Oi, gente.
Hoje vou falar (escrever?) sobre Lúcifer, mas não aquele que a maioria da galerinha cristã conhece como Diabo, Capeta, Coisa-Ruim, Cramulhão, Demônio. Pensando bem, é e não é a mesma figura: o Lúcifer a que me refiro é personagem de “Sandman” (a série em quadrinhos de Neil Gaiman), que um dia fica de saco cheio de ser o mandachuva do Inferno e resolve pendurar as chuteiras, expulsando do local todos os demônios e almas condenadas e fechando os portões da terra da danação eterna. E que entrega as chaves para Morpheus, o soberano do Sonhar, que não sabe o que fazer com os novos domínios. Tudo isso rendeu um dos melhores arcos de “Sandman”, “Estação das Brumas”, que termina com nosso querido Lúcifer – belíssimo nome, que significa “Estrela da Manhã”, mas imagina o horror na sociedade se batizasse meu guri assim – curtindo a aposentadoria à beira da praia.
Pois bem. O diabinho camarada fez tanto sucesso que ganhou sua própria série na Vertigo, escrita por Mike Carey, que durou 75 edições e mostrava Lúcifer como o dono de um piano-bar em Los Angeles e envolvido em altas discussões filosóficas, tentando viver uma vida sem interferência do Criador, coisa e tal. Vida que segue, a revista encontrou seu fim, a televisão virou a nova Meca da criatividade, e tome personagens de quadrinhos aparecendo na telinha – alguns com muito sucesso (Demolidor) e outros (Constantine), coitados, comendo o pão que o diabo sapateou em cima. E alguém lembrou que Lúcifer tinha uma história legal e poderia virar uma boa série de TV. E a ideia ficou rodando por aí. E então fizeram um piloto. E o piloto foi aprovado. E Lúcifer virou “Lucifer”, seriado que estreou em fevereiro nos Estados Unidos (por aqui, nada ainda).
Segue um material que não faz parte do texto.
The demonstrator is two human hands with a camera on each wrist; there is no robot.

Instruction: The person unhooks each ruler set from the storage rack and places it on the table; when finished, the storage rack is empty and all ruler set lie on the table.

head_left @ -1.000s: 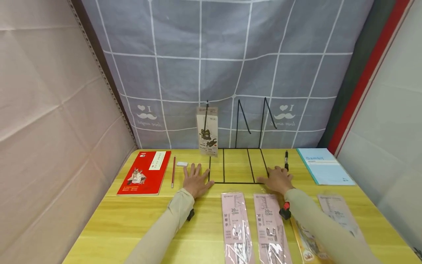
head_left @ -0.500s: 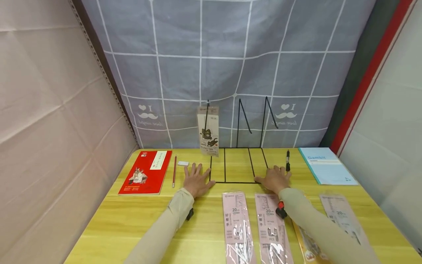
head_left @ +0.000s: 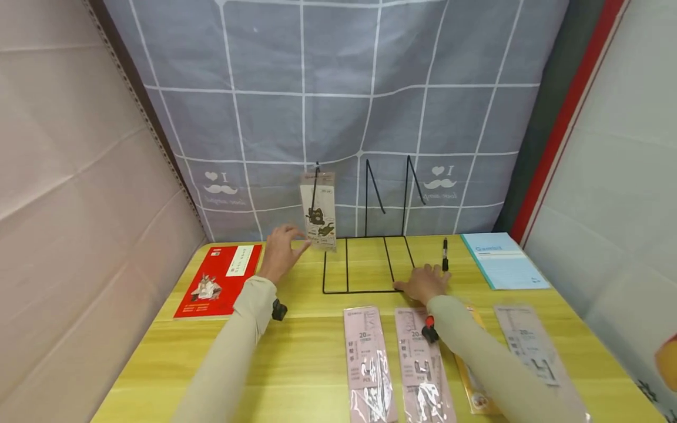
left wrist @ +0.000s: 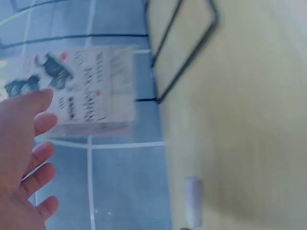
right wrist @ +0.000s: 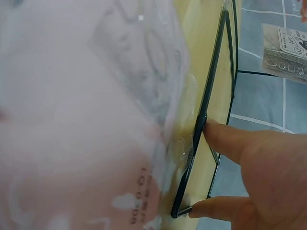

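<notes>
In the head view we find a red notebook [head_left: 219, 282] at the left hand's eight o'clock. The left hand [head_left: 280, 252] hovers with thumb apart from loosely bent fingers, holding nothing; the cat-printed packet [head_left: 324, 208] hangs just beside it, between one and two o'clock — we cannot tell whether they touch. That packet is on the leftmost hook of a black wire rack [head_left: 365, 292]. The right hand [head_left: 423, 285] lies spread at the rack's front right corner, thumb against the front bar, gripping nothing — most of the frame stretches towards its ten o'clock. We see a pen [head_left: 445, 255] at its one o'clock.
</notes>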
E a gente assistiu. E a gente gostou, mas também não gostou. Porque a vida é muito difícil, ah migos e ah migas, e ter que entender aonde esse povo da televisão quer chegar com certas ideias é complicado que só.
O nosso Lucifer Morningstar tem alguns lances parecidos com os quadrinhos, como morar em Los Angeles, ser dono de uma boate, tocar piano e tentar viver de acordo com o seu livre-arbítrio, sem ter que prestar contas a ninguém (leia-se Deus). Ele continua fazendo seus tratos com quem precisa de uma mãozinha, é carismático, impulsivo, tem sotaque inglês, diverte-se com a nova vida, intromete-se onde não é chamado. Da vida antiga, guarda o poder de fazer as pessoas revelarem seus desejos mais ocultos e provocar pânico, histeria, quando mostra o rosto infernal. Sujeito divertido, enfim, que poderia ser o seu, o meu, o nosso amigo.
Mas esse povo da TV tinha que arrumar um porém para estragar o que poderia ser perfeito, assim como aconteceu com a finada “Constantine”: eles transformaram “Lucifer” numa série policial! Sabe aquelas séries que precisam resolver um crime por semana? A vida do primeiro dos anjos caídos se resume a administrar a boate, dar uns amassos numa psicóloga, sacanear um anjo CDF, dar uns amassos em outras gurias e “trabalhar” como consultor civil oficial da Polícia de Los Angeles. “Lucifer”, quem diria, é uma mistura de séries como “Elementary”, “The Mentalist”, “Monk”, “Psych”, “Elementary” e até mesmo “House”, mas com o Demônio brincando de detetive. Dá para assistir? Por enquanto, sim. Mas o Diabo merecia coisa melhor. Vida longa e próspera. E obrigado pelos peixes.